Rick Owens S/S 2022 Men's Collection「FOGACHINE」責任感や思慮深さとグラマラスさを混ぜ合わせようとする矛盾した新時代を反映して、ソフトで感謝の気持ちを込めながら快楽主義を謳歌

Rick Owens(リック オウエンス) 2022年春夏メンズコレクション「FOGACHINE(FOG MACHINE)」。今回で4回目となるコロナ禍での最後のショーは、デザイナーが1年の半分を過ごしている場所であり、チームが工場から車ですぐに来ることのできるヴェネツィアのリドビーチで行われた。「この場所でショーを行うことは、規模が縮小され、親密で、誠実で、ありのままを感じるこの緊張した時期に行うべき正しいことのように感じられました。自分の家の前のビーチでライブストリーミングショーを行うことは、一時退却のように感じられますが、決して敗北ではありません。」コロナウイルス収束後の世界を考える時、この夏、欲求不満の食欲が二倍に満たされることを要求しているような感覚があり、私たち全員が一緒に経験したばかりの謙虚な経験を忘れてしまうような貪欲さを出してしまうかもしれない。本コレクションは、責任感や思慮深さとグラマラスさを混ぜ合わせようとする矛盾した新時代を反映して、ソフトで感謝の気持ちを込めながら快楽主義を謳歌。レッド・ツェッペリンの「聖なる館」や「天国への階段」に出てくるような白を纏ったヒッピーたちは、プラットフォームの上にフレアの裾を引きずるバギーパンツを履き、透けるシャツの下にエココットンのディスコ・ボディスーツ/水着(エコディスコ)を着用し、透けるモンスターショルダーのテーラードブレザーとコートを合わせている。テーラリングチームへの深い信頼があったからこそ、突き詰めることができたテーラリング。内部を構築するプロセスを開発し、その構造を見えるようにし、その完成をたたえた。コートとジャケットには切り込みを入れ、袖を切り落とし、アームホールを深くし、前身頃と後身頃を切り落とし、染色していないコットンオーガンジーとシルクシフォンで表現することで、内部構造の複雑さを明らかに。地面を引きずるデニムは、山足織物(1945年創業)のヴィンテージ坂本式自動シャトル織機で織った16オンスのブラック、ナチュラル、オレンジのセルビッチデニム。これは日本の岡山県倉敷市で製造される、以前から取り組んでいるDRKSHDWカプセルコレクションのアイテム。日本で製造していないデニムは、1597年に創業した地元イタリアの工場で生産されたGOTS認証(グローバル・オーガニック・テキスタイル・スタンダード)のオーガニックコットンを使用。スナップフロントシャツ(今の時代のブレザー)は、シフォン、クリスプコットン、そして透明感のあるフォグナイロンで構成され、薄手のフォグパーカーにも使われている。
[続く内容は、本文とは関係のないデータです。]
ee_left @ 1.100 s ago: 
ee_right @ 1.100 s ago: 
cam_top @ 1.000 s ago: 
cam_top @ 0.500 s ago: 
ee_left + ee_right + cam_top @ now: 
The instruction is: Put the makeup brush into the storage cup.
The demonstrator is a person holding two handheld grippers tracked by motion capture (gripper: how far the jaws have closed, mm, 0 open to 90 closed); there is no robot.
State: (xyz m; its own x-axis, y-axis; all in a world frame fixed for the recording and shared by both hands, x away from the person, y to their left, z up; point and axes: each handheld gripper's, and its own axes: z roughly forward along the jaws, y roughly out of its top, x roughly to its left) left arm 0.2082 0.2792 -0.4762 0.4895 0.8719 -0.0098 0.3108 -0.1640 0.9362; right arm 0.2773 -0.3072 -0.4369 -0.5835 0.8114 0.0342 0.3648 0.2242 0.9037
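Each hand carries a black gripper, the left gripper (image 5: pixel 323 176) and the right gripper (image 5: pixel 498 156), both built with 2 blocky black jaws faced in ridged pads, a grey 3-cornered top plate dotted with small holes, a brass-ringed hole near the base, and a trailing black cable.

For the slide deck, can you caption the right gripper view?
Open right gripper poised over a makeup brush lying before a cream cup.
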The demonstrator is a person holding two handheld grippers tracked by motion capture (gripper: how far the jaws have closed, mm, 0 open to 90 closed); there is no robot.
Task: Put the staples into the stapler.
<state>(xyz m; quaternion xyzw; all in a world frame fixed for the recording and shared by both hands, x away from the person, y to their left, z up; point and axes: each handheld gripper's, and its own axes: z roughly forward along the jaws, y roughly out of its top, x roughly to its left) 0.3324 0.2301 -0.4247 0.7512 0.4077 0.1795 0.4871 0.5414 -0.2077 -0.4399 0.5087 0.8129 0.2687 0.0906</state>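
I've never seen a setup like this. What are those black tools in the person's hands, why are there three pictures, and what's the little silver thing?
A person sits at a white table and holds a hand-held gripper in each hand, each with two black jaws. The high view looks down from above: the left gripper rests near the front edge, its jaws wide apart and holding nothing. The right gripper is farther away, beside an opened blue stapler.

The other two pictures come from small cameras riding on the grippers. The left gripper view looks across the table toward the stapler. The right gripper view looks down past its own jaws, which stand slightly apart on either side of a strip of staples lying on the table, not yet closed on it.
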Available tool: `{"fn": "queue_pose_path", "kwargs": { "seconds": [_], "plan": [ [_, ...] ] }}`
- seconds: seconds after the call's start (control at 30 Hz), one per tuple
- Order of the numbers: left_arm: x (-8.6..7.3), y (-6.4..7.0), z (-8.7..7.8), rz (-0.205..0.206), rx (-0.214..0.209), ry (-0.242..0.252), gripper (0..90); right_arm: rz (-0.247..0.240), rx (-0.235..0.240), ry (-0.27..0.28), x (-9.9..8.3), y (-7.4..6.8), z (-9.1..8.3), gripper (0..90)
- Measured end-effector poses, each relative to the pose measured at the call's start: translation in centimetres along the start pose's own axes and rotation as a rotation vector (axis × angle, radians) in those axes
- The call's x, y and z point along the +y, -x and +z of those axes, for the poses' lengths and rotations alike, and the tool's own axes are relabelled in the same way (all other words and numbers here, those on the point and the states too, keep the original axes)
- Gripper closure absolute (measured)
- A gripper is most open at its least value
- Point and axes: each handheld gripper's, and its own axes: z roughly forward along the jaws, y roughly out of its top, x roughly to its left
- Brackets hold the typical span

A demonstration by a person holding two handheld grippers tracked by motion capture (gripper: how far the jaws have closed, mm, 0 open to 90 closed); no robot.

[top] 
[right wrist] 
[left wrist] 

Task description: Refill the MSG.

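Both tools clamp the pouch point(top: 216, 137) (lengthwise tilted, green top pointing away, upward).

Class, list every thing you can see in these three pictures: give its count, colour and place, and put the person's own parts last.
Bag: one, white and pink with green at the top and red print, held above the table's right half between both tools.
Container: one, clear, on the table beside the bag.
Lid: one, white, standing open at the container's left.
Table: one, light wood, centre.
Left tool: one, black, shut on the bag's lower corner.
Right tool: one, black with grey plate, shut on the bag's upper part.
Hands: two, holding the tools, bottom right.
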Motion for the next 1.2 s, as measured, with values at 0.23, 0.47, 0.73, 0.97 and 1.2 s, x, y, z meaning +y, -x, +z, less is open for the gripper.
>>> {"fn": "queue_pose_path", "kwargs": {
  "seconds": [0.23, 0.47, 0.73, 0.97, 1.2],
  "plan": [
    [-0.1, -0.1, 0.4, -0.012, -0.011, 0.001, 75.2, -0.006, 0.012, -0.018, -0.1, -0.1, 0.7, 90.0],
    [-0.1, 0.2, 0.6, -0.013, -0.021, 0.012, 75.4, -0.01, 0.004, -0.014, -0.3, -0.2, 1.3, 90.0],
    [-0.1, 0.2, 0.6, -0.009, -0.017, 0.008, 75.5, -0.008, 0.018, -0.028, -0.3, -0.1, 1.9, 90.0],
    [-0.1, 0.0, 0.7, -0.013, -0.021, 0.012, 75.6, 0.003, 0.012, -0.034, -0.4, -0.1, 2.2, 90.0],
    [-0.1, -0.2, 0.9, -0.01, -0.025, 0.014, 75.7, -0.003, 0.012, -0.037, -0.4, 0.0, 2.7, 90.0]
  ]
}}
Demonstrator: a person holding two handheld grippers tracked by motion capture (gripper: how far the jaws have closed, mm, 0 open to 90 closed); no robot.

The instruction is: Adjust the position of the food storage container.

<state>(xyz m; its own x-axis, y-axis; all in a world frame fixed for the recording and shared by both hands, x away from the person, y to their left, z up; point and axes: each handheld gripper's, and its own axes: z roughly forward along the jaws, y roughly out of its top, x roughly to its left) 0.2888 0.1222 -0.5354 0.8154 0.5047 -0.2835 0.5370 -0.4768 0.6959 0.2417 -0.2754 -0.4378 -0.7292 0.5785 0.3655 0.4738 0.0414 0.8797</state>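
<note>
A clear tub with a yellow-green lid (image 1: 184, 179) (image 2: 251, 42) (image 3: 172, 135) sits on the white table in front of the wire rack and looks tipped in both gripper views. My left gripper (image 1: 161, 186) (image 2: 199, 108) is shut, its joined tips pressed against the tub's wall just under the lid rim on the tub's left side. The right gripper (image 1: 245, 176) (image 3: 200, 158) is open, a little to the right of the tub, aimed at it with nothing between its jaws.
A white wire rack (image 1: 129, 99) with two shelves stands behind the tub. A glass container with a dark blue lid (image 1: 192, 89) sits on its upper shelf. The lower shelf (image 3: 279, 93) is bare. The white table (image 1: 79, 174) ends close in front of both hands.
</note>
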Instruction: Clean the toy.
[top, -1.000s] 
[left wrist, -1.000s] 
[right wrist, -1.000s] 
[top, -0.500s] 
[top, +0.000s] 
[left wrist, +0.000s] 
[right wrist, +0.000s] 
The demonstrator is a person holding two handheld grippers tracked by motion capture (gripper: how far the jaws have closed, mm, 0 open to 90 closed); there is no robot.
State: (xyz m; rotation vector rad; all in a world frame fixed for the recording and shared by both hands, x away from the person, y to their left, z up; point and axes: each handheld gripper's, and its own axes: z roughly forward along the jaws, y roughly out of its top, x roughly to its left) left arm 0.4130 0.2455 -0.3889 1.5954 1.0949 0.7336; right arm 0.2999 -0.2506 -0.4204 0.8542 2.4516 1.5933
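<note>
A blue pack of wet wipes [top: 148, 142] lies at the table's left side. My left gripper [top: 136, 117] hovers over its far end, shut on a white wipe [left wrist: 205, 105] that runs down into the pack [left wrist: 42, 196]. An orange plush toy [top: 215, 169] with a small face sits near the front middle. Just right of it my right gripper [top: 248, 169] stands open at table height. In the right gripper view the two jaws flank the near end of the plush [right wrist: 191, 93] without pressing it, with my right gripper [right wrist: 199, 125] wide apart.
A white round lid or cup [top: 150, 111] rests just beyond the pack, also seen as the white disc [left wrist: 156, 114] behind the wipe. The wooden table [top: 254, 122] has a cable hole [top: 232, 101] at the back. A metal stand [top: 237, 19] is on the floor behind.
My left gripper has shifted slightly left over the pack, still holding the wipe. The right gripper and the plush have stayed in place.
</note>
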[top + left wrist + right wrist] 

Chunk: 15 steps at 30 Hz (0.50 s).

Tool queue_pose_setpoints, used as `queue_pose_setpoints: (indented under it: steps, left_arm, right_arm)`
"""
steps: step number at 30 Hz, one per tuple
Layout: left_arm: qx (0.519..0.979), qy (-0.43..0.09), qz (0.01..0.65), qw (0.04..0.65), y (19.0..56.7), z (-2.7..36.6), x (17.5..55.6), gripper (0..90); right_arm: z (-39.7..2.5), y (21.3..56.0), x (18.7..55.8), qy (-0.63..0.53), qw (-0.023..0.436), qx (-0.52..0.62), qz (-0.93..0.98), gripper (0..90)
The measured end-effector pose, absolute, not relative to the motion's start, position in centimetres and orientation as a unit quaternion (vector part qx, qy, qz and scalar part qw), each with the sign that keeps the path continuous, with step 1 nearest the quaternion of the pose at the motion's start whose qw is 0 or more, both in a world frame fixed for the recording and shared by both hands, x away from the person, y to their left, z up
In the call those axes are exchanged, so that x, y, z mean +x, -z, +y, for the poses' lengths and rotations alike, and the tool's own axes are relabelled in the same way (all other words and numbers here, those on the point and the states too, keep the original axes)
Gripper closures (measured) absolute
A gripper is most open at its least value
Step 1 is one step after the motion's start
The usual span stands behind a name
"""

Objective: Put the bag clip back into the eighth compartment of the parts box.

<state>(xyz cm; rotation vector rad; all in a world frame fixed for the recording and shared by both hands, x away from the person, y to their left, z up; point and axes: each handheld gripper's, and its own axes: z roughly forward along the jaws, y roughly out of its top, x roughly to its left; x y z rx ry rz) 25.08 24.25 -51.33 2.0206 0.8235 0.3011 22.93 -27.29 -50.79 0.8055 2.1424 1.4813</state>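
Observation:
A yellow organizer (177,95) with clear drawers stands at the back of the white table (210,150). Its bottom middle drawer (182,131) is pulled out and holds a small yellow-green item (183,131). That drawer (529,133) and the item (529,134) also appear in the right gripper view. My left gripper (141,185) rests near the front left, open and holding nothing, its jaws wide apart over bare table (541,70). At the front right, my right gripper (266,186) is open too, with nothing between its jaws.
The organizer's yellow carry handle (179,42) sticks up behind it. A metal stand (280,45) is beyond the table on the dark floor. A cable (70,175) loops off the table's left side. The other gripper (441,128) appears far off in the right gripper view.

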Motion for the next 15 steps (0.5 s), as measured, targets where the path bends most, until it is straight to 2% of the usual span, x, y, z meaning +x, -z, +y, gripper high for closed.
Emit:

手作業で織り込まれたブリーチされた鳥の羽根のジャケットは、かつてジョセフィン・ベイカーの作品などを手がけた、パリで最古のプルーマスィア(羽根細工商)である「メゾン・フェブリエ」(1929年創業)によるもの。ブルータリストなチョーカーは、1950年代にココ・シャネル、クリストバル・バレンシアガ、マダム・グレのためにジュエリーを製作していたジュエリーブランド、グーセンス・パリと継続的に製作しているジュエリーコレクション。個人用の無害のフォグマシーンは、3つのサイズで展開。プラットフォームブーツのサイドポケットに入れられるほどのスモールサイズ、トランクサイズ、そしてコーヒーテーブルサイズ。ブラジルの先住民族によって生産された食品副産物であるピラルクの皮から作られたドラゴン・スケール・レザーを使用したジャケットやバッグも継続して発表。今までのリドでのショーの間に、自宅からほど近いビーチに住んでいる若いクリエーターのSWAMPGODと友人になり、彼を工場に招待して、過去のアーカイブを解体、新しい作品(脱構築の脱構築)へと生まれ変わらせた。いくつかは今回のコレクションで使われ、彼自身もショーのモデルとして出演。コットンジャージのアイテムは、全てGOTS認証のオーガニックコットンで織られ、リラックス感のあるシャツとパンツは、廃棄されるコットンから作られる生分解性のキュプラ、あるいはFSC認証のビスコースを使用。「私たちはサスティナブルな取り組みに向けてまだ道半ばですが、私たち皆、より高い目標を掲げ、どこかから始める必要があるのです。」サウンドトラックはMochipetによるカスタムオリジナルミックスで、歪んだ幻覚のようなサウンドスケープは、これから始まる歪んだ快楽主義の時代を表現。「今まで抑圧されていた欲求が開放される貪欲な夏になることが考えられるから、気をつけましょう。」